▶ **EXERCISE INSTRUCTIONS**:
Return each line of the listing exactly, though without its images.
***
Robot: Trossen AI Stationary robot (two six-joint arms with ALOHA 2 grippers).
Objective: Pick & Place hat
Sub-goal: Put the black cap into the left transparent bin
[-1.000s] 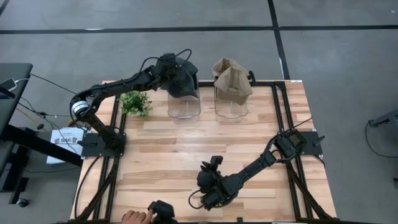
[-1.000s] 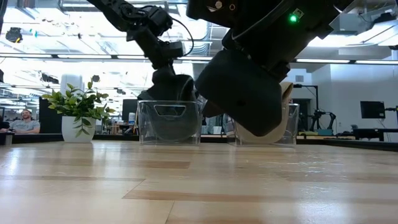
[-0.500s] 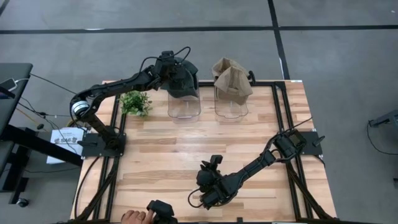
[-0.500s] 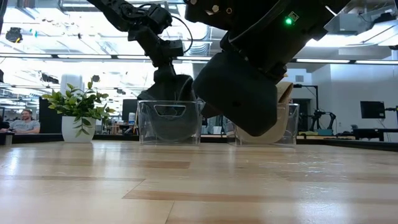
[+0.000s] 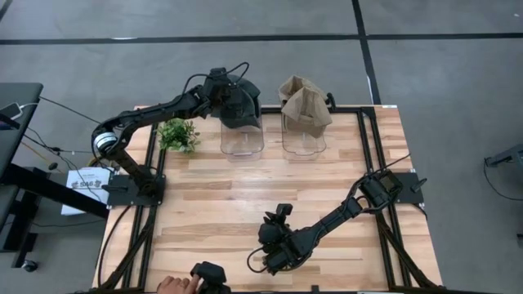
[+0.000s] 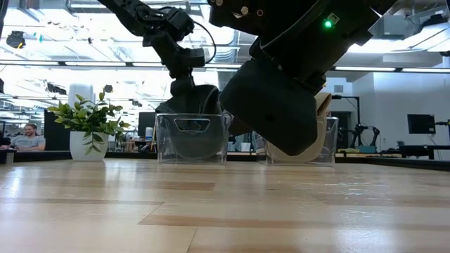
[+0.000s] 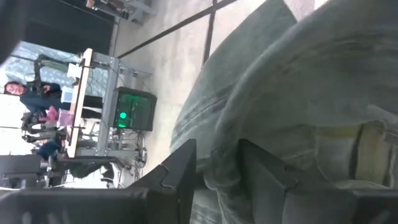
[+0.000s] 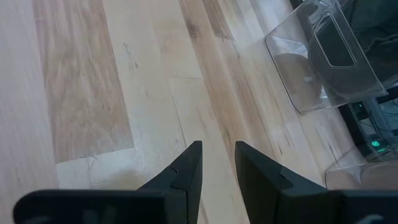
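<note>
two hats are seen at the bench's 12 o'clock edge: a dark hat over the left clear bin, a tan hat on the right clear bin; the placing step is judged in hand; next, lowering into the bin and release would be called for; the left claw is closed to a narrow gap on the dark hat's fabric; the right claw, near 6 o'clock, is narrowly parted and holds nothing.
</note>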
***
▶ **RESULT BELOW**:
Robot: Trossen AI Stationary robot (two six-joint arms with ALOHA 2 grippers).
Objective: Pick & Place hat
Sub-goal: Put the black cap into the left transparent bin
[-1.000s] 
[-1.000s] 
[-0.500s] 
[-0.500s] 
[+0.000s] 
[+0.000s] 
[+0.000s] 
[+0.000s] 
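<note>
two hats are seen at the bench's 12 o'clock edge: a dark hat over the left clear bin, a tan hat on the right clear bin; the placing step is judged in hand; next, lowering into the bin and release would be called for; the left claw is closed to a narrow gap on the dark hat's fabric; the right claw, near 6 o'clock, is narrowly parted and holds nothing.
</note>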

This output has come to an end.